Le cinéma reste quand même vous l'aurez compris, ma passion première et hier, j'ai voulu tenté une séance un peu au pif. Je suis allé voir un film dont je n'avais pas du tout entendu parler et dont je ne savais du coup mais alors rien du tout excepté 2, 3 notes de critique presse vues juste avant que la salle ne s'éteigne et qui donnait pas forcément envie mais bon, soyons fous. Et puis bon, il y a Emma Mackey dont je réalise que depuis Eiffel, je suis présent à chacun des rdv qu'elle propose.
Je viens vous parler de Hot Milk, de Rebecca Lenkiewicz, adaptation du roman du même nom de Déborah Levy.
Et bien vous savez quoi? J'en suis sorti en me disant que je venais de voir un bon film.

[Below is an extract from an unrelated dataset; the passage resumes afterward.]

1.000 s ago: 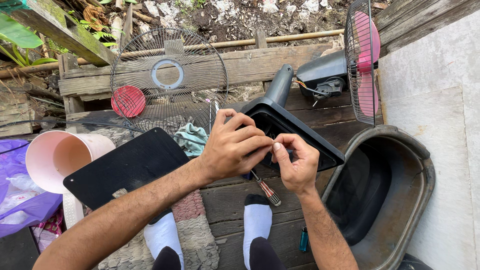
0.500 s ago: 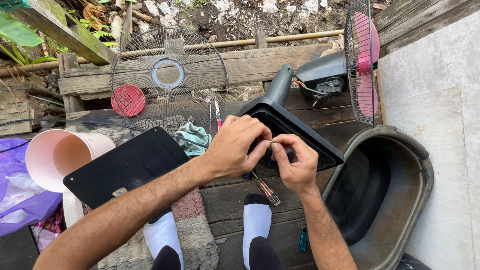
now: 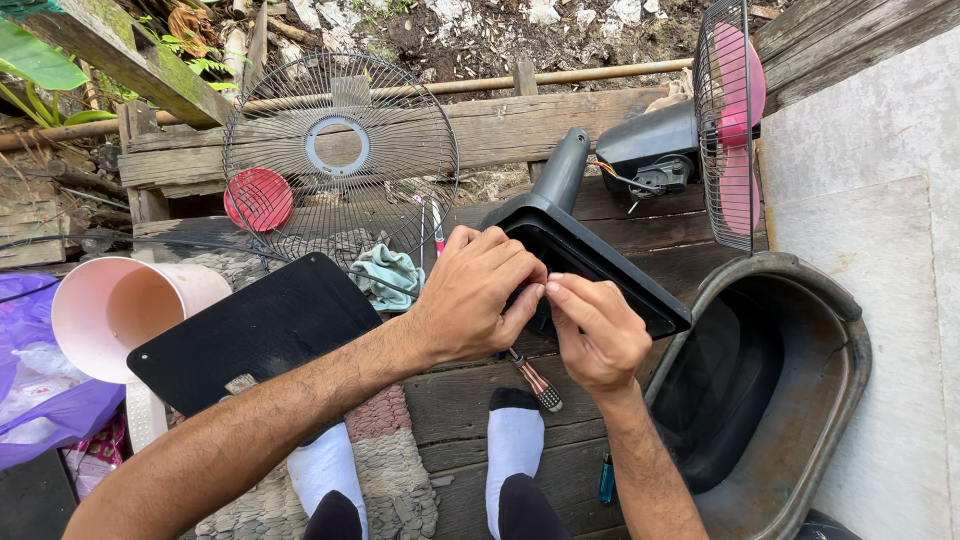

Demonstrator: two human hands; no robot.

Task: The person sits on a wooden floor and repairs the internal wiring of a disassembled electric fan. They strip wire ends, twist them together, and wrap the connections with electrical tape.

Il ne s'y dit pas forcément grand chose mais contrairement aux small things like these de Tim Mielants, des émotions sont transmises et ça fait pour moi toute la différence.
On y suit Sofia qui vit auprès de sa mère, Rose, pour qui elle a tout lâché afin de pouvoir s'en occuper car cette dernière ne peut se déplacer sans fauteuil roulant et donc sans assistance. Rose ne s'en montre pas pour autant reconnaissante et la rabaisse sans arrêt. Le lien mère/fille et malgré tout fort mais pas forcément très sain et c'est grâce à l'apparition d'Ingrid, que Sofia va apprendre à prendre la juste distance pour respirer à nouveau sous le soleil oppressant d'Andalousie.
Alors je ne comprends pas le titre mais si vous avez des hypothèses, je suis preneur. En tout cas, j'ai trouvé ça intéressant et prenant sur la question de comment nous nous construisons autour de ce que nos parents nous transmettent plus ou moins explicitement et consciemment.
Bref, j'ai aimé. Je note au passage le retour de Vincent Perez que je croyais disparu et qui est là et apparaissait également dans le dernier Klapisch, ainsi que l'étrange charisme de Vicky Krieps qui paraît presqu'être ici une grande adolescente alors qu'en vrai elle a 41ans.